**What to produce**: Only the lines from the one containing "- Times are" through the one containing "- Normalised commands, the" should be printed, exactly as they appear below, with both ends included.
===== Collected material
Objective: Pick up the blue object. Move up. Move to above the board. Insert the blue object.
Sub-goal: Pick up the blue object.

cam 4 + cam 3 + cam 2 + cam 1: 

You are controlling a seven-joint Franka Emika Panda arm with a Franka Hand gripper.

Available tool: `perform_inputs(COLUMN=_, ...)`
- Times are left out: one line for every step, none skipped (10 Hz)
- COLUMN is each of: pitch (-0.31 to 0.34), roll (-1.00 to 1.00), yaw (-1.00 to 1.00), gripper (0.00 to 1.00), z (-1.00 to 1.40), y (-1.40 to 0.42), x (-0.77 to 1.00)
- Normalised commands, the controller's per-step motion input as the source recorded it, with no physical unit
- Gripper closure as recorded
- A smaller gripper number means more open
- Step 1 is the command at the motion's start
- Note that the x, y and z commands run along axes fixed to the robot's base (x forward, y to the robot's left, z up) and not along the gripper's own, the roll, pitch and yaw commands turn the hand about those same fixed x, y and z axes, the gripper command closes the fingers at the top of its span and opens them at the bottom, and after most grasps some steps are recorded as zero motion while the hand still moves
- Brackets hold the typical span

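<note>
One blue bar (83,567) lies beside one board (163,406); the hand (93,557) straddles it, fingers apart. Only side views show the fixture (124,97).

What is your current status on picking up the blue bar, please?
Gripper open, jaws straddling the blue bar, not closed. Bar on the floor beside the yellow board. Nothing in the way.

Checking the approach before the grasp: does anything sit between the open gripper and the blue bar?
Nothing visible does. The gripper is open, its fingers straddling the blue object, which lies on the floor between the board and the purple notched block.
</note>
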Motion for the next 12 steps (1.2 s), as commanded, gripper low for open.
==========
**Your response**:
- Times are left out: one line for every step, none skipped (10 Hz)
- COLUMN is each of: pitch (-0.31 to 0.34), roll (-1.00 to 1.00), yaw (-1.00 to 1.00), gripper (0.00 to 1.00), z (-1.00 to 1.40), y (-1.40 to 0.42), x (-0.77 to 1.00)
- Normalised commands, the controller's per-step motion input as the source recorded it, with no physical unit

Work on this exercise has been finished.